* WORK INSTRUCTION: Please reproduce the full listing exactly, with nothing added.

* SUPPLIED DATA:
★ ★ ★ ★
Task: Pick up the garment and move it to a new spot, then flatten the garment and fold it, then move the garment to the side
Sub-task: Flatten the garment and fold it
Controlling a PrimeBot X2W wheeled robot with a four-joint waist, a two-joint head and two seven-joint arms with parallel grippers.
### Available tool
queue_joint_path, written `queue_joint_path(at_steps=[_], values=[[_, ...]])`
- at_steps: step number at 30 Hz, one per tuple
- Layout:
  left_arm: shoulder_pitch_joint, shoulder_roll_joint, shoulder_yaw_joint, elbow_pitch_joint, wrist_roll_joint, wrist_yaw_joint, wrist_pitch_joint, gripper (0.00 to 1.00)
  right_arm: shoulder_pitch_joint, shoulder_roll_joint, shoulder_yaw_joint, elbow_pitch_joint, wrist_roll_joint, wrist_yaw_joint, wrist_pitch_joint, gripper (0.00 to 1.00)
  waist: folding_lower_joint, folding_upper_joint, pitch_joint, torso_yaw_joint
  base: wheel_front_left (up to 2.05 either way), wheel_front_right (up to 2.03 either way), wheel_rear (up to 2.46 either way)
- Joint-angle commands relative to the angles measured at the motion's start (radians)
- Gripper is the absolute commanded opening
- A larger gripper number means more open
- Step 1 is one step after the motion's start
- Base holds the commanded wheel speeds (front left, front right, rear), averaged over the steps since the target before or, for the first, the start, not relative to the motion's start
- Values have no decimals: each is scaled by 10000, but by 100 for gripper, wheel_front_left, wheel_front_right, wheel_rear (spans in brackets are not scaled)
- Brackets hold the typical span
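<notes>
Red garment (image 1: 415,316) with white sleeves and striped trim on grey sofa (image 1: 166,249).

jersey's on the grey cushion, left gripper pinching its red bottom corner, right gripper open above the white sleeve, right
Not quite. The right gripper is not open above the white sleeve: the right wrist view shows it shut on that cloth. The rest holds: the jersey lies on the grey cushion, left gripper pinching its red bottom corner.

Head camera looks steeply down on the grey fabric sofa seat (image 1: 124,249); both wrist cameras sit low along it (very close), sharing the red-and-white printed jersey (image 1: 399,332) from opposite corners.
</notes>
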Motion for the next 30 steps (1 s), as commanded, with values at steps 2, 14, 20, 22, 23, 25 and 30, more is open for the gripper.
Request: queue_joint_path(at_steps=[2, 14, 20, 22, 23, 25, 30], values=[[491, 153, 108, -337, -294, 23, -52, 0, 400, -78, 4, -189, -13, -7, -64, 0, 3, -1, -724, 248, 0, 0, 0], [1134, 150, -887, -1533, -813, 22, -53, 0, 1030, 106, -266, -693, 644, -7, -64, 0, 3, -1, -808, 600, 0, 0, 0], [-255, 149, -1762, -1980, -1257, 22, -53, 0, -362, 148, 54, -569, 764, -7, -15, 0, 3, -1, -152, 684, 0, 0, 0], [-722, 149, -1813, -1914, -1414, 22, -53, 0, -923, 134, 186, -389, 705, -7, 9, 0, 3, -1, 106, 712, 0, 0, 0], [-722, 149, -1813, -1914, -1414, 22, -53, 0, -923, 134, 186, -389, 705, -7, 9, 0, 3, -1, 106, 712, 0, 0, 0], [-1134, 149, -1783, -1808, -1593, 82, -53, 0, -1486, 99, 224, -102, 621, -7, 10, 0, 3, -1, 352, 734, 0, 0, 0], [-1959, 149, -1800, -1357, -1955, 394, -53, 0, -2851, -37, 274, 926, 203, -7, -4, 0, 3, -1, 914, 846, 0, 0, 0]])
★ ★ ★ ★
* SOLVED EXERCISE:
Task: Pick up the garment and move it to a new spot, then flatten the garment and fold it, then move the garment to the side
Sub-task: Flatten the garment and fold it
Controlling a PrimeBot X2W wheeled robot with a four-joint waist, a two-joint head and two seven-joint arms with parallel grippers.
### Available tool
queue_joint_path, written `queue_joint_path(at_steps=[_], values=[[_, ...]])`
- at_steps: step number at 30 Hz, one per tuple
- Layout:
  left_arm: shoulder_pitch_joint, shoulder_roll_joint, shoulder_yaw_joint, elbow_pitch_joint, wrist_roll_joint, wrist_yaw_joint, wrist_pitch_joint, gripper (0.00 to 1.00)
  right_arm: shoulder_pitch_joint, shoulder_roll_joint, shoulder_yaw_joint, elbow_pitch_joint, wrist_roll_joint, wrist_yaw_joint, wrist_pitch_joint, gripper (0.00 to 1.00)
  waist: folding_lower_joint, folding_upper_joint, pitch_joint, torso_yaw_joint
  base: wheel_front_left (up to 2.05 either way), wheel_front_right (up to 2.03 either way), wheel_rear (up to 2.46 either way)
- Joint-angle commands relative to the angles measured at the motion's start (radians)
- Gripper is the absolute commanded opening
- A larger gripper number means more open
- Step 1 is one step after the motion's start
- Base holds the commanded wheel speeds (front left, front right, rear), averaged over the steps since the target before or, for the first, the start, not relative to the motion's start
- Values have no decimals: each is scaled by 10000, but by 100 for gripper, wheel_front_left, wheel_front_right, wheel_rear (spans in brackets are not scaled)
- Brackets hold the typical span
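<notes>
Red garment (image 1: 415,316) with white sleeves and striped trim on grey sofa (image 1: 166,249).

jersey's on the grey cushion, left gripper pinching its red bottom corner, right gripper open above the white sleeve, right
Not quite. The right gripper is not open above the white sleeve: the right wrist view shows it shut on that cloth. The rest holds: the jersey lies on the grey cushion, left gripper pinching its red bottom corner.

Head camera looks steeply down on the grey fabric sofa seat (image 1: 124,249); both wrist cameras sit low along it (very close), sharing the red-and-white printed jersey (image 1: 399,332) from opposite corners.
</notes>
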Motion for the next 30 steps (1 s), as commanded, with values at steps 2, 14, 20, 22, 23, 25 and 30, more is open for the gripper.
Request: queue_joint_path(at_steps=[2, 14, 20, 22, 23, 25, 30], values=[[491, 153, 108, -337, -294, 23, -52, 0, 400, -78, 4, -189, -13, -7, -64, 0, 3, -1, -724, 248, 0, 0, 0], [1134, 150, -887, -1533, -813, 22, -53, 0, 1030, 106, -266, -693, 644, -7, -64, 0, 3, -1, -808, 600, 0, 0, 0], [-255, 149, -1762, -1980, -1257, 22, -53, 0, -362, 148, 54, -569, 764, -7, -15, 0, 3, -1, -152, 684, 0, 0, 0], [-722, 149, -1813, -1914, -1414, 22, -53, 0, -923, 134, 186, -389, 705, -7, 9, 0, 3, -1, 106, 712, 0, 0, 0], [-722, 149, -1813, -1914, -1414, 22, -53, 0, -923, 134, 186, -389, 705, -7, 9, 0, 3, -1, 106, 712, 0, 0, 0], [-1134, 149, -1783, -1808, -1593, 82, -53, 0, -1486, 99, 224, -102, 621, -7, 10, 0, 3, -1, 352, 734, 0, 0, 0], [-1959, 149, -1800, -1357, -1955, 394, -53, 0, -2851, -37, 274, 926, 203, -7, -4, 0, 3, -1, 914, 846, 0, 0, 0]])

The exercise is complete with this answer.